**The data**
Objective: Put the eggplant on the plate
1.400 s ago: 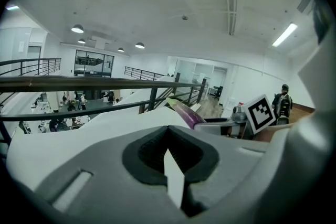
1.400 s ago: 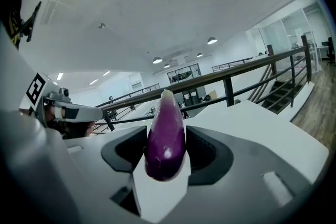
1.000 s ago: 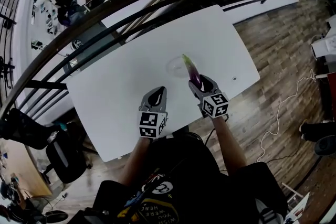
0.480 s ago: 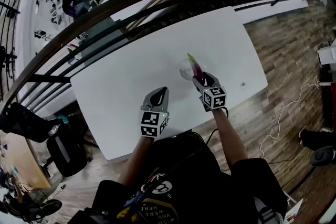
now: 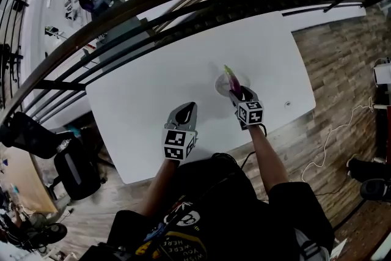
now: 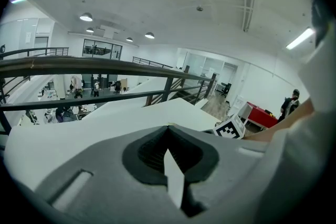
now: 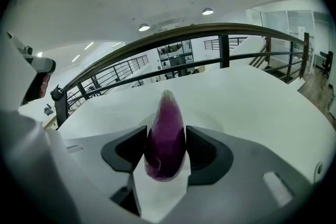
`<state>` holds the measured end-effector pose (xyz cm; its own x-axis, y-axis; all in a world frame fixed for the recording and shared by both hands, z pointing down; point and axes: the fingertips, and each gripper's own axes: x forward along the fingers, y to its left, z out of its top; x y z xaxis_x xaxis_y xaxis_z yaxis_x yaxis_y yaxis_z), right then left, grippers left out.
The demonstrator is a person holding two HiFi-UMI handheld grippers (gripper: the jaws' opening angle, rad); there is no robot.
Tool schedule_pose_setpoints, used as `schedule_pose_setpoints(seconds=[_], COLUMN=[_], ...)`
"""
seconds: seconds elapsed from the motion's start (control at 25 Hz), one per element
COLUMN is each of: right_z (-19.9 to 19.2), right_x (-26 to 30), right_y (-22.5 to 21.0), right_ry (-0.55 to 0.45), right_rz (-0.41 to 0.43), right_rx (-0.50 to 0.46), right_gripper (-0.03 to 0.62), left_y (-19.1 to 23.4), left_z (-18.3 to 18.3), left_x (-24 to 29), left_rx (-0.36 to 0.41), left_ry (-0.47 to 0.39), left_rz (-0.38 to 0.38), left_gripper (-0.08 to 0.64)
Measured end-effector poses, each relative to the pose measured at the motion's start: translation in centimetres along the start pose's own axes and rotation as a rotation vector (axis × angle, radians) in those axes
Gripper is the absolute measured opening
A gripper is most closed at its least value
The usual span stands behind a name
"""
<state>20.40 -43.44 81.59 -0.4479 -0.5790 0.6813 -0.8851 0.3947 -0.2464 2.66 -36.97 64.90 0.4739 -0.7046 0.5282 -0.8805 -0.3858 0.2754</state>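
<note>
Pinching the eggplant (image 7: pixel 166 139) with the right tongs (image 5: pixel 239 93), tip up, just above the clear plate (image 5: pixel 220 85) on the white bench (image 5: pixel 146 91). Holding the left tongs (image 5: pixel 186 109) pressed together, empty. Grasped already; apparently only lowering and releasing left.

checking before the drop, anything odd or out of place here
Nothing stands out: the right gripper grips the eggplant squarely between its jaws, over the plate on the white table; the left gripper is shut and empty.
</note>
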Motion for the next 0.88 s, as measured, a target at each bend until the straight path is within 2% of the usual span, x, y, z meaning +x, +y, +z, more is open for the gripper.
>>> schedule_pose_setpoints(seconds=[0.52,0.88], right_z=[-0.6,-0.6], right_x=[1.6,2.4], right_y=[-0.6,-1.0], right_ry=[0.043,0.107], right_rz=[-0.039,-0.085], right_rx=[-0.010,-0.060], right_gripper=[0.236,0.238], left_y=[-0.3,-0.8], left_z=[0.4,0.8], left_x=[0.7,0.8], left_rx=[0.011,0.020], left_ry=[0.007,-0.007], left_rz=[-0.012,-0.013], left_gripper=[0.005,0.005])
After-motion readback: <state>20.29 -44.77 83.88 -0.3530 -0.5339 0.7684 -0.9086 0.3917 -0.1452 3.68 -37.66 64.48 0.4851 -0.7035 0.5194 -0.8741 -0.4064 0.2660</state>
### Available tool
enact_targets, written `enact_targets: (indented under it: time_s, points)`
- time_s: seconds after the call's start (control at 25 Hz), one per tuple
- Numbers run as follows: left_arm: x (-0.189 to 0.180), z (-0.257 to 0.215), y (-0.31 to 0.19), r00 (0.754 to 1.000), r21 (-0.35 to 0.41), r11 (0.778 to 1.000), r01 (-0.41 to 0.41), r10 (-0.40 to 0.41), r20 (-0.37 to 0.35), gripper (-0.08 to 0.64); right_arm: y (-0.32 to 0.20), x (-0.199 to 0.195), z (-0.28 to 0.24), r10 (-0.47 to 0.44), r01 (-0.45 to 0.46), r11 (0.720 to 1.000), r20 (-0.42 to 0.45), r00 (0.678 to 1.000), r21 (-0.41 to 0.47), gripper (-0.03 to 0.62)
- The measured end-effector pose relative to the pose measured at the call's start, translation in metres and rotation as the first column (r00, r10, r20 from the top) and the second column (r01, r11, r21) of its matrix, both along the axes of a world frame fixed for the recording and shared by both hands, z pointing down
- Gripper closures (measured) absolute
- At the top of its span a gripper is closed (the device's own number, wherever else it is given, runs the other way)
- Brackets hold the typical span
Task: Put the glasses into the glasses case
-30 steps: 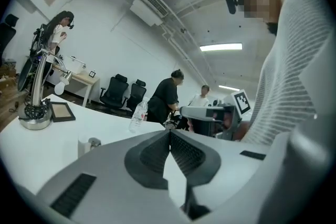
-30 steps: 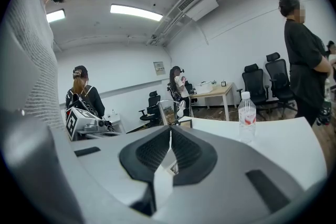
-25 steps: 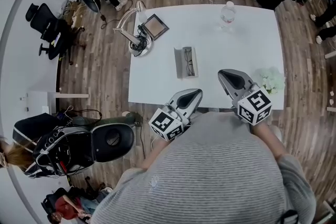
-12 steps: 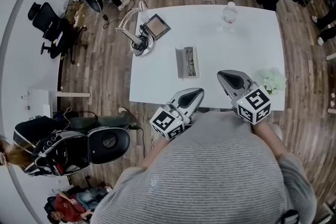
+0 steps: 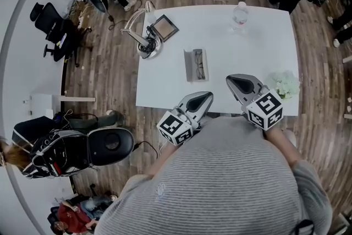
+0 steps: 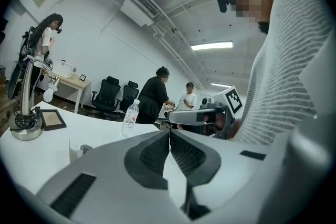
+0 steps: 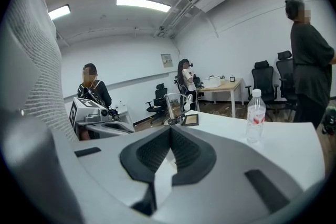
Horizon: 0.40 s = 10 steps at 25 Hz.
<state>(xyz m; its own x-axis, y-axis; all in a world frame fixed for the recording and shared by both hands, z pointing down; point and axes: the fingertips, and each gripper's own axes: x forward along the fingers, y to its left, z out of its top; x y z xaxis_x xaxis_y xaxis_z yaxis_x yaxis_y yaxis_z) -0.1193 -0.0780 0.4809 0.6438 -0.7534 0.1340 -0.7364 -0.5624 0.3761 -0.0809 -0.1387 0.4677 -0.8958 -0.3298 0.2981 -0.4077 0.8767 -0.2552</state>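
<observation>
Just ahead of the left gripper (image 5: 208, 96), and ahead and to the left of the right gripper (image 5: 231, 78), the glasses (image 5: 200, 64) show as a dark shape lying lengthwise in the right half of the open glasses case (image 5: 191, 66). From the head view they look to rest inside its tray, though they are too small to tell whether they are fully seated or only lying along the rim. Both grippers hang over the near edge of the white surface (image 5: 253, 47), well short of the case. Each has its jaws pressed together with nothing between them, as its own view shows. This fits either glasses already laid in with the lid left up, or glasses only set against the case. Either way, any work at the case wants a slow approach from above, with the jaws spread before they arrive. One gripper should steady the light case wall so it does not skate. The other should take the frame at the bridge or the lid at its edge, never a lens. Farther off stand a water bottle (image 5: 238, 14), a desk lamp (image 5: 144, 41) and a small frame (image 5: 163, 27), all clear of the reach.
</observation>
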Motion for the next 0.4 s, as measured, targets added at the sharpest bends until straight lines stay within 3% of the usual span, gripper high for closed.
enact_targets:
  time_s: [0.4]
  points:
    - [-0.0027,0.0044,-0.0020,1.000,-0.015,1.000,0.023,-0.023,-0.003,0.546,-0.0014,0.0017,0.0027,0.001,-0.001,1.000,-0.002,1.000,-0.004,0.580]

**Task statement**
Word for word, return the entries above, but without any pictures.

**Answer to this exercise**
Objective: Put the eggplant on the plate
1.400 s ago: 
1.400 s ago: 
1.000 s ago: 
0.480 s ago: 
now: 
now: 
now: 
`<state>` holds the measured end-effector pose (xyz cm; its own x-axis, y-axis; all in a world frame fixed for the recording and shared by both hands, z pointing down; point and axes: the fingertips, and each gripper's own axes: x forward along the fingers, y to its left, z out of its top; x y z xaxis_x xaxis_y xaxis_z yaxis_x yaxis_y yaxis_z), right then left, grippers left out.
The demonstrator is a person holding two HiFi-UMI handheld grippers (gripper: the jaws' opening angle, rad); there is no robot.
Tool schedule_pose_setpoints, used as `schedule_pose_setpoints(seconds=[_], COLUMN=[_], ...)`
"""
seconds: seconds elapsed from the motion's start (control at 25 Hz), one per element
COLUMN is each of: right_z (-19.9 to 19.2), right_x (-26 to 30), right_y (-22.5 to 21.0), right_ry (-0.55 to 0.45), right_rz (-0.41 to 0.43), right_rx (-0.50 to 0.46), right_gripper (-0.03 to 0.62), left_y (-19.1 to 23.4), left_z (-18.3 to 18.3), left_x (-24 to 29), left_rx (-0.36 to 0.41), left_ry (-0.47 to 0.39), left_rz (-0.38 to 0.38), left_gripper (-0.08 to 0.64)
Measured end-effector poses, each relative to the pose measured at the motion's start: translation in centimetres along the start pose's own axes and rotation as a rotation vector (axis × angle, radians) in those axes
Gripper is the absolute measured opening
A gripper is most closed at its least value
The usual span stands behind a name
"""
<state>20.40 -43.44 81.59 -0.4479 -0.5790 0.6813 -0.8851 0.3947 -0.2464 2.66 -36.97 64.90 0.4739 -0.7046 0.5282 -0.8805 -0.3858 0.2754</state>
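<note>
Pinching the eggplant (image 7: pixel 166 139) with the right tongs (image 5: pixel 239 93), tip up, just above the clear plate (image 5: pixel 220 85) on the white bench (image 5: pixel 146 91). Holding the left tongs (image 5: pixel 186 109) pressed together, empty. Grasped already; apparently only lowering and releasing left.

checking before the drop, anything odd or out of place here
Nothing stands out: the right gripper grips the eggplant squarely between its jaws, over the plate on the white table; the left gripper is shut and empty.
</note>
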Motion for the next 0.88 s, as measured, a target at each bend until the straight path is within 2% of the usual span, x, y, z meaning +x, +y, +z, more is open for the gripper.
>>> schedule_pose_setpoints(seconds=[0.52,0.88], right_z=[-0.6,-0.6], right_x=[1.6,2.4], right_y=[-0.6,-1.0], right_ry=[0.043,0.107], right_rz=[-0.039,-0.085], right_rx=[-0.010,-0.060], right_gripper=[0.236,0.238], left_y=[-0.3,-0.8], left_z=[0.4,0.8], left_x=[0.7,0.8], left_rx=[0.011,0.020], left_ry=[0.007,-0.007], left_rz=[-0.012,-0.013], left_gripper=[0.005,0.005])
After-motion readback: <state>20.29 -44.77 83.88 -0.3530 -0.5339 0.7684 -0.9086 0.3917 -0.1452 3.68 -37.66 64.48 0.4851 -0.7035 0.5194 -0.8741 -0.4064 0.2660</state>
### Available tool
enact_targets, written `enact_targets: (indented under it: time_s, points)`
- time_s: seconds after the call's start (control at 25 Hz), one per tuple
- Numbers run as follows: left_arm: x (-0.189 to 0.180), z (-0.257 to 0.215), y (-0.31 to 0.19), r00 (0.754 to 1.000), r21 (-0.35 to 0.41), r11 (0.778 to 1.000), r01 (-0.41 to 0.41), r10 (-0.40 to 0.41), r20 (-0.37 to 0.35), gripper (-0.08 to 0.64); right_arm: y (-0.32 to 0.20), x (-0.199 to 0.195), z (-0.28 to 0.24), r10 (-0.47 to 0.44), r01 (-0.45 to 0.46), r11 (0.720 to 1.000), r20 (-0.42 to 0.45), r00 (0.678 to 1.000), r21 (-0.41 to 0.47), gripper (-0.03 to 0.62)
- The measured end-effector pose relative to the pose measured at the call's start, translation in metres and rotation as the first column (r00, r10, r20 from the top) and the second column (r01, r11, r21) of its matrix, both along the axes of a world frame fixed for the recording and shared by both hands, z pointing down
- Gripper closures (measured) absolute
- At the top of its span a gripper is closed (the device's own number, wherever else it is given, runs the other way)
- Brackets hold the typical span
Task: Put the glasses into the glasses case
-30 steps: 
-30 steps: 
-25 steps: 
-12 steps: 
+0 steps: 
+0 steps: 
+0 steps: 
Horizon: 0.40 s = 10 steps at 25 Hz.
<state>(xyz m; its own x-axis, y-axis; all in a world frame fixed for the recording and shared by both hands, z pointing down; point and axes: the fingertips, and each gripper's own axes: x forward along the fingers, y to its left, z out of its top; x y z xaxis_x xaxis_y xaxis_z yaxis_x yaxis_y yaxis_z) -0.1193 -0.0780 0.4809 0.6438 -0.7534 0.1340 -0.7364 -0.5624 0.3761 -0.0809 -0.1387 0.4677 -0.8958 -0.3298 0.2981 -0.4077 0.8767 -0.2552</state>
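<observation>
Just ahead of the left gripper (image 5: 208, 96), and ahead and to the left of the right gripper (image 5: 231, 78), the glasses (image 5: 200, 64) show as a dark shape lying lengthwise in the right half of the open glasses case (image 5: 191, 66). From the head view they look to rest inside its tray, though they are too small to tell whether they are fully seated or only lying along the rim. Both grippers hang over the near edge of the white surface (image 5: 253, 47), well short of the case. Each has its jaws pressed together with nothing between them, as its own view shows. This fits either glasses already laid in with the lid left up, or glasses only set against the case. Either way, any work at the case wants a slow approach from above, with the jaws spread before they arrive. One gripper should steady the light case wall so it does not skate. The other should take the frame at the bridge or the lid at its edge, never a lens. Farther off stand a water bottle (image 5: 238, 14), a desk lamp (image 5: 144, 41) and a small frame (image 5: 163, 27), all clear of the reach.
</observation>
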Motion for the next 0.4 s, as measured, targets added at the sharpest bends until straight lines stay within 3% of the usual span, gripper high for closed.
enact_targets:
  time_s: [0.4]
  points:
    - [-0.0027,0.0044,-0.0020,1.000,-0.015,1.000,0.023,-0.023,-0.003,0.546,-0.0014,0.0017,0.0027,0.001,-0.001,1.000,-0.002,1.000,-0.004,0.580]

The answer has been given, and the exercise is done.